= Lam Bun-Ching =

Hong Kong composer

Lam Bun-Ching (林品晶 (Lam^{4} Ban^{2} Jing^{1}); b. Macau, 1954) is a Chinese American composer, pianist, and conductor.

== Early life and training ==
Lam holds a B.A. degree in piano performance from the Chinese University of Hong Kong (1976).
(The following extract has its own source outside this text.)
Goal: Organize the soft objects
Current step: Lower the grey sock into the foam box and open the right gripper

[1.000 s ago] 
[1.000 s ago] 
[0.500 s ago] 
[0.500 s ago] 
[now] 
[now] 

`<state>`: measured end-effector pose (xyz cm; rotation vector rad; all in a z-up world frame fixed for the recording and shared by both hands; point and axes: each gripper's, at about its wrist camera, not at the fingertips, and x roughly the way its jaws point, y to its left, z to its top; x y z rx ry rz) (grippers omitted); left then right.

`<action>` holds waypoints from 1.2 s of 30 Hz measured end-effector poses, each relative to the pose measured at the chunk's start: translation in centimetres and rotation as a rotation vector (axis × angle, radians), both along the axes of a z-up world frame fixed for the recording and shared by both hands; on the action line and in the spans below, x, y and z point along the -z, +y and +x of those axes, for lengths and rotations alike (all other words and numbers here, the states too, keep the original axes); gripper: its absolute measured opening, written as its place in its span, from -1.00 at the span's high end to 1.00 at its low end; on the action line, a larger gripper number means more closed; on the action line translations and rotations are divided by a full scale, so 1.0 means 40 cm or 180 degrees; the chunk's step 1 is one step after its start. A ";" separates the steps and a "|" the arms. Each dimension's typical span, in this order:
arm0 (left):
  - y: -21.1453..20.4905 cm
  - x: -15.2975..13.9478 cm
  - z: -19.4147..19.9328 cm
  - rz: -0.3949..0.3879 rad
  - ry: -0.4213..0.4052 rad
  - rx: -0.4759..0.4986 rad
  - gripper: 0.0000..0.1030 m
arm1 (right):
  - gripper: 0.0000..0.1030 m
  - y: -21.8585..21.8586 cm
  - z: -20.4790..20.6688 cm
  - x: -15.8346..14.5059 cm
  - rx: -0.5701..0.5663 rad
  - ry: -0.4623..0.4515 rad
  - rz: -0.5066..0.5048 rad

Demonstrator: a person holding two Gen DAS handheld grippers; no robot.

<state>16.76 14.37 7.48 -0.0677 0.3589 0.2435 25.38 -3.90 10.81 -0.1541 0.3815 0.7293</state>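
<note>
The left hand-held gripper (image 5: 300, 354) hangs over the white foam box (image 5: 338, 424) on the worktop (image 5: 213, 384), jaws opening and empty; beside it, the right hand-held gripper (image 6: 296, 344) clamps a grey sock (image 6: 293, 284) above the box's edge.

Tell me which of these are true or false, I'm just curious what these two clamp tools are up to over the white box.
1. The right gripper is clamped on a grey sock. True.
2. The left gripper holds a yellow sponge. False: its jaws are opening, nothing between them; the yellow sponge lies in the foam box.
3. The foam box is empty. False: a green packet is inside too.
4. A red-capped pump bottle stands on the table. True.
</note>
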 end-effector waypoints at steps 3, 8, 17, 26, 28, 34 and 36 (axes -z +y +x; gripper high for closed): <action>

She obtained a scholarship from the University of California at San Diego, where she studied composition with Bernard Rands, Robert Erickson, Roger Reynolds, and Pauline Oliveros, earning a Ph.D.

== Career ==
In 1981, she was invited to join the music faculty of the Cornish College of the Arts in Seattle, where she taught until 1986. She has also served as the Jean MacDuff Vaux Composer-in-Residence at Mills College in Oakland, California, and in 1997 she served as a visiting professor of composition at Yale University and at Bennington College in Vermont.

Her music has been recorded on the CRI, Tzadik, Nimbus, Koch International Classics, Sound Aspect, and Tellus labels.

Lam divides her time between Paris and New York.

==Works==
- Chamber opera Wenji: Eighteen Songs of a Nomad Flute "文姬" 2002 to a libretto bu Xu Ying.